Supplied information:
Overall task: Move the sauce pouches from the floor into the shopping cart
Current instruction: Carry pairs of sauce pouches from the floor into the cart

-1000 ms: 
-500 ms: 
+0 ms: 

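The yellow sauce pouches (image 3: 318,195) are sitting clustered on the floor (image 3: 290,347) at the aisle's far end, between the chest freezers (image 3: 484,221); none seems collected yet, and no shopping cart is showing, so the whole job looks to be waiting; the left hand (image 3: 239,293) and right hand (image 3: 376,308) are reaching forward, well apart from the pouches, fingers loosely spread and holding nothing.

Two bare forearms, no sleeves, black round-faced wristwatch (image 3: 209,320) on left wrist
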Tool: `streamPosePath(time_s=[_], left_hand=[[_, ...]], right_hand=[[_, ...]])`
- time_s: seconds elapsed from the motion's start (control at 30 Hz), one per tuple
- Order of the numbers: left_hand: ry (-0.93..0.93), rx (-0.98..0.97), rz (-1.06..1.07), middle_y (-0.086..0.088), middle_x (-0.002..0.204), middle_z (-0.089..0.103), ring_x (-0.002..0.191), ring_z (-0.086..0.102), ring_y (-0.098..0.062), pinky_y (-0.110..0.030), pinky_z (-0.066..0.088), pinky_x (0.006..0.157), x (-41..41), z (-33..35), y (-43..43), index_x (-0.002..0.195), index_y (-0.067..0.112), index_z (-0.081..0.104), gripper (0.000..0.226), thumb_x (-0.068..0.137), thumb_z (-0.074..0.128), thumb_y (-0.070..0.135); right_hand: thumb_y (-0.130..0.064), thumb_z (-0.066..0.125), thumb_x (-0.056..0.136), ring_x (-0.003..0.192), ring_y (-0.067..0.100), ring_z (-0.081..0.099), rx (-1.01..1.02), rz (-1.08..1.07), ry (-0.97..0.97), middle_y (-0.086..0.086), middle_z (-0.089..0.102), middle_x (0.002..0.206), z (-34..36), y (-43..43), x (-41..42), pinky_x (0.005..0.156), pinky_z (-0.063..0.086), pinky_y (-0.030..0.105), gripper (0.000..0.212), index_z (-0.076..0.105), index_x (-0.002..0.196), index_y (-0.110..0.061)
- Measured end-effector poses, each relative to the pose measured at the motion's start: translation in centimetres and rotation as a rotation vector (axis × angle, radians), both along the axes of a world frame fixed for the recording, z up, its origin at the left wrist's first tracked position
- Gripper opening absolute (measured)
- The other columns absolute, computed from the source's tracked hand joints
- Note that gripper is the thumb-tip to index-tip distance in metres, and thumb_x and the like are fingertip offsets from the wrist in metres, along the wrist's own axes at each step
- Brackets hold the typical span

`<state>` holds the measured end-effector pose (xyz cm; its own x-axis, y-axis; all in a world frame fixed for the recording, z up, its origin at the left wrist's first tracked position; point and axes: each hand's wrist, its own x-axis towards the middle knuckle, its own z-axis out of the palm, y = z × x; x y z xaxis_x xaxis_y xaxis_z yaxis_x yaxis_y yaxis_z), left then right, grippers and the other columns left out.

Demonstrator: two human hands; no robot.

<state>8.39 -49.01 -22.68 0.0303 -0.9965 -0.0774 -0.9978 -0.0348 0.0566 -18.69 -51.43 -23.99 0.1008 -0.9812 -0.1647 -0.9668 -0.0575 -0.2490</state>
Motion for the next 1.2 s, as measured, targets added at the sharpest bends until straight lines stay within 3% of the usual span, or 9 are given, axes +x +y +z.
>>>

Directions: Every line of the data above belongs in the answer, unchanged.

Answer box:
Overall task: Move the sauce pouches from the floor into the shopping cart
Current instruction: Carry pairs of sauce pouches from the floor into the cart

-1000 ms: 
-500 ms: 
+0 ms: 

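The yellow sauce pouches (image 3: 318,195) are sitting clustered on the floor (image 3: 290,347) at the aisle's far end, between the chest freezers (image 3: 484,221); none seems collected yet, and no shopping cart is showing, so the whole job looks to be waiting; the left hand (image 3: 239,293) and right hand (image 3: 376,308) are reaching forward, well apart from the pouches, fingers loosely spread and holding nothing.

Two bare forearms, no sleeves, black round-faced wristwatch (image 3: 209,320) on left wrist
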Tool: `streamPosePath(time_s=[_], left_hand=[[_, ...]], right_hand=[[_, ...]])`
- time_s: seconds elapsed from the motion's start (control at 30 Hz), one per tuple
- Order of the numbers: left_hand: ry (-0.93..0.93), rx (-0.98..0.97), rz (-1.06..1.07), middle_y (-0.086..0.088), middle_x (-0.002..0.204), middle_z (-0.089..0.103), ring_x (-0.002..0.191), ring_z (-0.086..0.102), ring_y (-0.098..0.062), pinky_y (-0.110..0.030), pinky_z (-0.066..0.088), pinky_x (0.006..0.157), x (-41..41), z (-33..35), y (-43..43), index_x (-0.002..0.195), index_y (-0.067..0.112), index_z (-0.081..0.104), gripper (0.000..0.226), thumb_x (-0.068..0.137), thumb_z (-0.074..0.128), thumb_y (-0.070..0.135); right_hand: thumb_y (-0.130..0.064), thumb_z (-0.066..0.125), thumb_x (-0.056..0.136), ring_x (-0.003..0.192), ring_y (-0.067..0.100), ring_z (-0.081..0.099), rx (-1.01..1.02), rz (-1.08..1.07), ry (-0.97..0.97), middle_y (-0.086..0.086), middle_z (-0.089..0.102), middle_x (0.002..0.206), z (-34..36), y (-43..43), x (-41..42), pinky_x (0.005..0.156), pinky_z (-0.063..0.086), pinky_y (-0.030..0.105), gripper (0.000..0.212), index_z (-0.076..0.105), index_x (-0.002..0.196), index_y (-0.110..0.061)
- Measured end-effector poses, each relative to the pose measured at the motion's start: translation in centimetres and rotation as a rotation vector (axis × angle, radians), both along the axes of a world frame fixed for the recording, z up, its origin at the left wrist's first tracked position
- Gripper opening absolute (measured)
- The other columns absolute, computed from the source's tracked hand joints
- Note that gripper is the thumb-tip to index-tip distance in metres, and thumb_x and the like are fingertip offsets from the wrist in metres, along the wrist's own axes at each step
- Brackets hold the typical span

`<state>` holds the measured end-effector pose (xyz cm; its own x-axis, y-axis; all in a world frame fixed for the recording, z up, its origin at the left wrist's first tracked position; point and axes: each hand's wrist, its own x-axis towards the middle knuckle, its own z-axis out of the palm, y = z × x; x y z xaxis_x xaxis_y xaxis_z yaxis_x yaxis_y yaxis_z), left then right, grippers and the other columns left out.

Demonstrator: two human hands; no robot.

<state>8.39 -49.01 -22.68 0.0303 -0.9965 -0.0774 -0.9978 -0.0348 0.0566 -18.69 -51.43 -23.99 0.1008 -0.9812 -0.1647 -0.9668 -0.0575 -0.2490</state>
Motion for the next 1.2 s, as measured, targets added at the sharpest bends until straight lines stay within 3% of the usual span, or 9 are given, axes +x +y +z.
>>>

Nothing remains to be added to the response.